__TASK TO COMPLETE__. When you write out the listing, keep each word exactly as it stands but include none of its images.

....................

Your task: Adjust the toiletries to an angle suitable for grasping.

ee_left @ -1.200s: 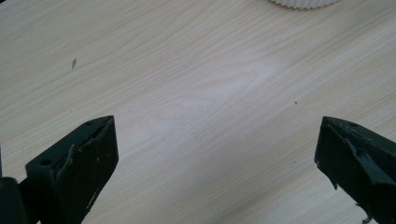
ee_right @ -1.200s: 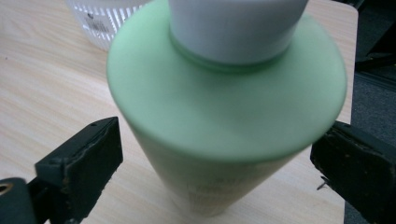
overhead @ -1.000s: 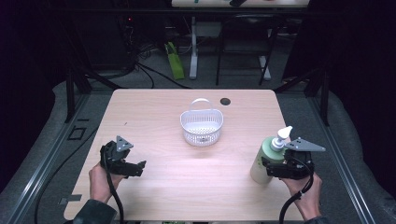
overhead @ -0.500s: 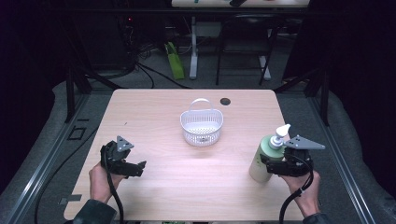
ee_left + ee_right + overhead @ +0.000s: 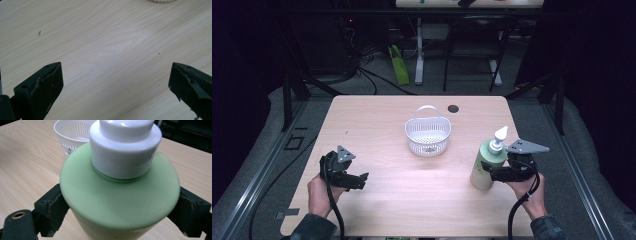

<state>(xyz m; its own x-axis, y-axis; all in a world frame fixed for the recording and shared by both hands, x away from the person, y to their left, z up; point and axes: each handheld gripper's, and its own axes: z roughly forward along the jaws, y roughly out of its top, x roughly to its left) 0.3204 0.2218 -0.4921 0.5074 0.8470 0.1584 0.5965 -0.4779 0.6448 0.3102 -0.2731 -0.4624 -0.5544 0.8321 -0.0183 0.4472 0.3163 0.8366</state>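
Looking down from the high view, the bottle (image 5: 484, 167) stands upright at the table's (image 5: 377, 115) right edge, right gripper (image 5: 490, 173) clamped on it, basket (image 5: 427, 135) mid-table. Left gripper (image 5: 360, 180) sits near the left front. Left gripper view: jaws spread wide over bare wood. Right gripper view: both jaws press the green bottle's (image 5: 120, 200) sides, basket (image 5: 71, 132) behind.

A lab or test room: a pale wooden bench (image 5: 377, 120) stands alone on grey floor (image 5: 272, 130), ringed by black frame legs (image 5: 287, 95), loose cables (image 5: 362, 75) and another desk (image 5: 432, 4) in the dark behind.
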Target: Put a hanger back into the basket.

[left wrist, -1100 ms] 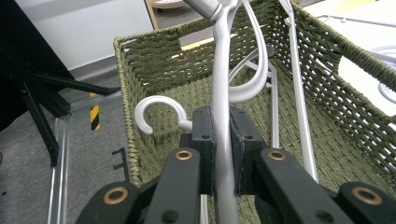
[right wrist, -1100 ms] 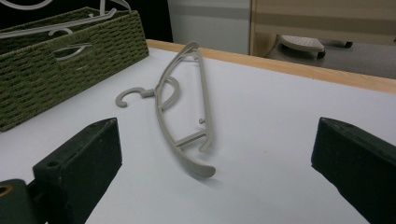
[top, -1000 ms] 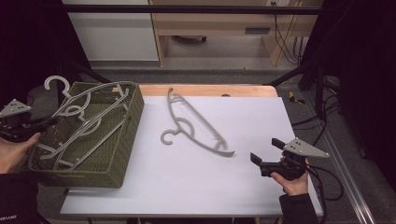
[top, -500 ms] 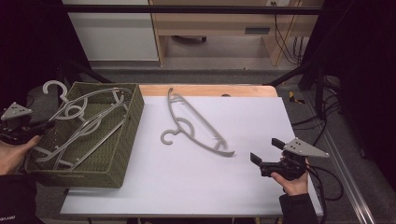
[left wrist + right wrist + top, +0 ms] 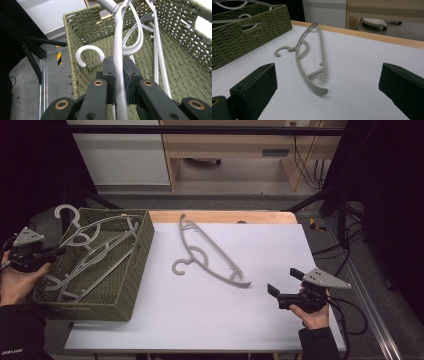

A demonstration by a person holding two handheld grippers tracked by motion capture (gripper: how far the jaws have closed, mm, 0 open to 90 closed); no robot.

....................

__FINISHED TASK__.
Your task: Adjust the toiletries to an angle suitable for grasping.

ee_left @ -1.200s: 
ee_right @ -1.200s: 
overhead @ -1.000s: 
overhead @ -0.500s: 
ee_left + ee_right + overhead @ +0.000s: 

<state>(xyz m; its own x-axis, y-axis; all in a world frame fixed for the recording and shared by both hands, x away from the person, y to their left, z up; point and axes: each handheld gripper's, and its own axes: z roughly forward along the jaws, y roughly out of its top, x roughly to its left) 0.3204 0.2218 -0.4921 0.5074 0.8470 0.1584 0.5965 -0.4779 0.6448 0.3102 -0.2731 -0.4624 -0.5544 0.8321 -0.0183 0.4472 0.3163 0.8366</state>
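Looking down from the high view, the bottle (image 5: 484, 167) stands upright at the table's (image 5: 377, 115) right edge, right gripper (image 5: 490, 173) clamped on it, basket (image 5: 427, 135) mid-table. Left gripper (image 5: 360, 180) sits near the left front. Left gripper view: jaws spread wide over bare wood. Right gripper view: both jaws press the green bottle's (image 5: 120, 200) sides, basket (image 5: 71, 132) behind.

A lab or test room: a pale wooden bench (image 5: 377, 120) stands alone on grey floor (image 5: 272, 130), ringed by black frame legs (image 5: 287, 95), loose cables (image 5: 362, 75) and another desk (image 5: 432, 4) in the dark behind.
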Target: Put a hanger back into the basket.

[left wrist, -1100 ms] 
[right wrist, -1100 ms] 
[top, -1000 ms] 
[top, -500 ms] 
[left wrist + right wrist + top, +0 ms] 

A demonstration by a person holding two handheld grippers tracked by motion capture (gripper: how far the jaws have closed, mm, 0 open to 90 closed); no robot.

The output shown is complete.